Он сперва не поверил; пришлось шляпу его пулей продырявить. Снесло шляпу, а эхо выстрела в лесу заглохло. Волосы я увидела — черные, прилизанные, на шерсть звериную похожие; на лбу — две большие залысины.
Надо отдать ему должное — он даже глазом не моргнул и в лицо мне рассмеялся:
— Глупая сука! Неужели ты думаешь, что можешь меня убить?
— Попробую, — сказала я, хотя к тому моменту мной овладела жуткая и необъяснимая уверенность в обратном.
Из травы, куда его шляпа упала, черный ворон выпорхнул и в ветвях скрылся. Я не слишком впечатлительная, но разве этого мало?

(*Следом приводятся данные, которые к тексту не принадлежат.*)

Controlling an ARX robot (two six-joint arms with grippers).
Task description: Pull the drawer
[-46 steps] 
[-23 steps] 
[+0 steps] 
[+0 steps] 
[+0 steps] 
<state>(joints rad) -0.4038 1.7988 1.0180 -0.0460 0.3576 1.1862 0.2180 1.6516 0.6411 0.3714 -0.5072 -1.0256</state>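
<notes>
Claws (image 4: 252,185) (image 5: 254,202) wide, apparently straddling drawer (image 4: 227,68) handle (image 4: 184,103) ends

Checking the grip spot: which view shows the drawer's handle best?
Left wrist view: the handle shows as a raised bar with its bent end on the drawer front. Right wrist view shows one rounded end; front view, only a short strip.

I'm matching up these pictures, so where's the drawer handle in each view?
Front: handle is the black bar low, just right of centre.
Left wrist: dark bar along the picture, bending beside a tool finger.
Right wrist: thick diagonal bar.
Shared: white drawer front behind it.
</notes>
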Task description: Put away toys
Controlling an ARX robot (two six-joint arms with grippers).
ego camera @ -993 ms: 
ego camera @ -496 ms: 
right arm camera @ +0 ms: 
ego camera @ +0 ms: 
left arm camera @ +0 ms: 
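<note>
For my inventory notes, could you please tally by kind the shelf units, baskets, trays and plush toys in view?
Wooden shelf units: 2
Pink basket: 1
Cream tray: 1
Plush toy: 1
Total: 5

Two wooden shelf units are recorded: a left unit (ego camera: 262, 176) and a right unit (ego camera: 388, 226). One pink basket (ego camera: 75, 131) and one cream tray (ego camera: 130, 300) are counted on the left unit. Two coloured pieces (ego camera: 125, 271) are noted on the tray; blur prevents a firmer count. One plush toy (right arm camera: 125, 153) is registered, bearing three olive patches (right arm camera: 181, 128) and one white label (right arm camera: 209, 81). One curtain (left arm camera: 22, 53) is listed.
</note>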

Вероятно, чужак мог запросто меня прикончить, однако совсем другую игру вел. Правила у этой игры на первый взгляд простые, а на самом деле хитрые: сами, добровольно должны человечки выбирать, в какую сторону и с кем им топать. Принуждение не допускается, доподлинное, искреннее желание требуется…
Отвернулся он от меня и медленно побрел в глубь леса. Ожидал, наверное, что пискуны за ним гурьбой бросятся; думал, что барахлом обещанным их прельстил и байкой позорной про несуществующих родителей… Я ни слова не произносила — будто остекленела внутри и снаружи. Я ведь тоже с некоторых пор по тем правилам играла.
Уходил он, а между деревьев его шакал поджидал. Сблизились они, шакал ему ноги облизал. Слились два Силуэта в один, и этот новый опять кособоким вышел — все-таки не обмануло меня зрение там, на дороге, не подвело! Справа нарост у него торчал, будто голова звериная прямо из туловища росла…
Побежал ублюдок прочь, на кривую ногу припадая, и когда он в утреннем воздухе растворился, отряхнула я паутину незримую, как ночной кошмар. И тут же подумала, насколько труднее малолеткам мороку этому не поддаться! Если и поддались они, то совсем чуть-чуть. Недалеко отошли, не успели заблудиться; поляна, с которой их в чащу заманивали, еще видна была.
Вернулись они ко мне, и поехали мы дальше. Значит, не такие глупые детки оказались. — тоже мерзость незнакомца ощутили, несмотря на его фальшивые ласки… О бродяге том я старалась вспоминать как можно реже. Ночью дрыхла без всяких сновидений. И возникло у меня предчувствие, что до цели теперь рукой подать.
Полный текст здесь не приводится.